_Requirement_
Anywhere the string "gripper" shows up in the listing below, copy the line it is in.

_Data_
****
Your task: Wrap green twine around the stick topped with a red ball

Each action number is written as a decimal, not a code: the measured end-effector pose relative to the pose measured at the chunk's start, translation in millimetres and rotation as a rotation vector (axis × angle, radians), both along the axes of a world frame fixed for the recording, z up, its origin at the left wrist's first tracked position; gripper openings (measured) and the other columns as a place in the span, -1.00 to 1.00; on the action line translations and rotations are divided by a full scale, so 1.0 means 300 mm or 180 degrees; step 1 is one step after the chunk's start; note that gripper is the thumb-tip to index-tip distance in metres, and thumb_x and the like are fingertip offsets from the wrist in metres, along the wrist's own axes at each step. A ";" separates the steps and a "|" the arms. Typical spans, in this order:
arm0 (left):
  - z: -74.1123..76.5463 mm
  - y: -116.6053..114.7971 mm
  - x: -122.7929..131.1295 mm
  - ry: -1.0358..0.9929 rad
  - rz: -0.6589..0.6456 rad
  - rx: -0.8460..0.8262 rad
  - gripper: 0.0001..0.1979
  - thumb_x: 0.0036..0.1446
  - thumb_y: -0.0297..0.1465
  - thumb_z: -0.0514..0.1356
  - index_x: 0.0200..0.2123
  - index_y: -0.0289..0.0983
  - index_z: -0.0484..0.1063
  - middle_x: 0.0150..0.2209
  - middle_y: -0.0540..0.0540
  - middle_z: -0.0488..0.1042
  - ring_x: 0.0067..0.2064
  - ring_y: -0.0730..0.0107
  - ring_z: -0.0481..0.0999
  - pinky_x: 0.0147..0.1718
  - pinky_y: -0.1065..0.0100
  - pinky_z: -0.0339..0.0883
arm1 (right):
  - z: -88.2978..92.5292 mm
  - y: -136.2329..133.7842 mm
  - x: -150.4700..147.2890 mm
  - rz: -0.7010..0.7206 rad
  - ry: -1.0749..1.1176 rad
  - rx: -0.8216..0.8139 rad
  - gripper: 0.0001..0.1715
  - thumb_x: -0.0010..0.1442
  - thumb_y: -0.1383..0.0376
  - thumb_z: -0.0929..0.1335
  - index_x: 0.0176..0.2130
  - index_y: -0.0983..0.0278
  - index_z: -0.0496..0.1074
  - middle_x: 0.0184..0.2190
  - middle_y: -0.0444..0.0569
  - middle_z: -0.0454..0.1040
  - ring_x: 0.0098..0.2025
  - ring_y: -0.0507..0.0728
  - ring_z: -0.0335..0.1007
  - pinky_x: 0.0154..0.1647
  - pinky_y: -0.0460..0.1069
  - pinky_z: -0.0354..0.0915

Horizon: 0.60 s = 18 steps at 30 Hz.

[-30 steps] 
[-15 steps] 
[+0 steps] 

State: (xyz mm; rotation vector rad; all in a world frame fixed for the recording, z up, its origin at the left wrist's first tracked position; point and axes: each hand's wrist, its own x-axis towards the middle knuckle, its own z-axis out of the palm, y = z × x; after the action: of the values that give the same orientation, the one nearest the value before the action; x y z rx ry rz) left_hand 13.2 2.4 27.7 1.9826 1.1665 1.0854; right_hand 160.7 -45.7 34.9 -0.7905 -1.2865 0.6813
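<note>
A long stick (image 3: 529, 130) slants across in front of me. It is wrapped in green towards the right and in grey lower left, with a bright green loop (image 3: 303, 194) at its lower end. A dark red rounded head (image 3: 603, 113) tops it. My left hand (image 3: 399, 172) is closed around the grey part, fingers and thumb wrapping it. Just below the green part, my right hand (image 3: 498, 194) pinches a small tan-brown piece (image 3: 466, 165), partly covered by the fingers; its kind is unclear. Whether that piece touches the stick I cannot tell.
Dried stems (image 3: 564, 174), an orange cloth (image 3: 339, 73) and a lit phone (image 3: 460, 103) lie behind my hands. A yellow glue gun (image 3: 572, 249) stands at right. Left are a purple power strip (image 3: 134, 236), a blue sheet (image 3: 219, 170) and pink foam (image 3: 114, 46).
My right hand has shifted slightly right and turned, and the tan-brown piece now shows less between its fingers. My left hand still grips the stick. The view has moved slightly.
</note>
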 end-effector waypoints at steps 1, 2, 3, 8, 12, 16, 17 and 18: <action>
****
_Completed exercise_
Each action number is written as a decimal, not a code: the measured end-effector pose relative to the pose measured at the chunk's start, translation in millimetres and rotation as a rotation vector (axis × angle, radians), both along the axes of a world frame fixed for the recording, z up, its origin at the left wrist's first tracked position; gripper openings (measured) and the other columns as a place in the span, -1.00 to 1.00; on the action line translations and rotations are divided by a full scale, so 1.0 means 300 mm or 180 degrees; step 1 is one step after the chunk's start; note that gripper is the thumb-tip to index-tip distance in metres, and thumb_x and the like are fingertip offsets from the wrist in metres, along the wrist's own axes at each step. A ";" separates the steps and a "|" the arms. Typical spans, in this order:
  - gripper: 0.0001..0.1979
  - gripper: 0.0001..0.1715

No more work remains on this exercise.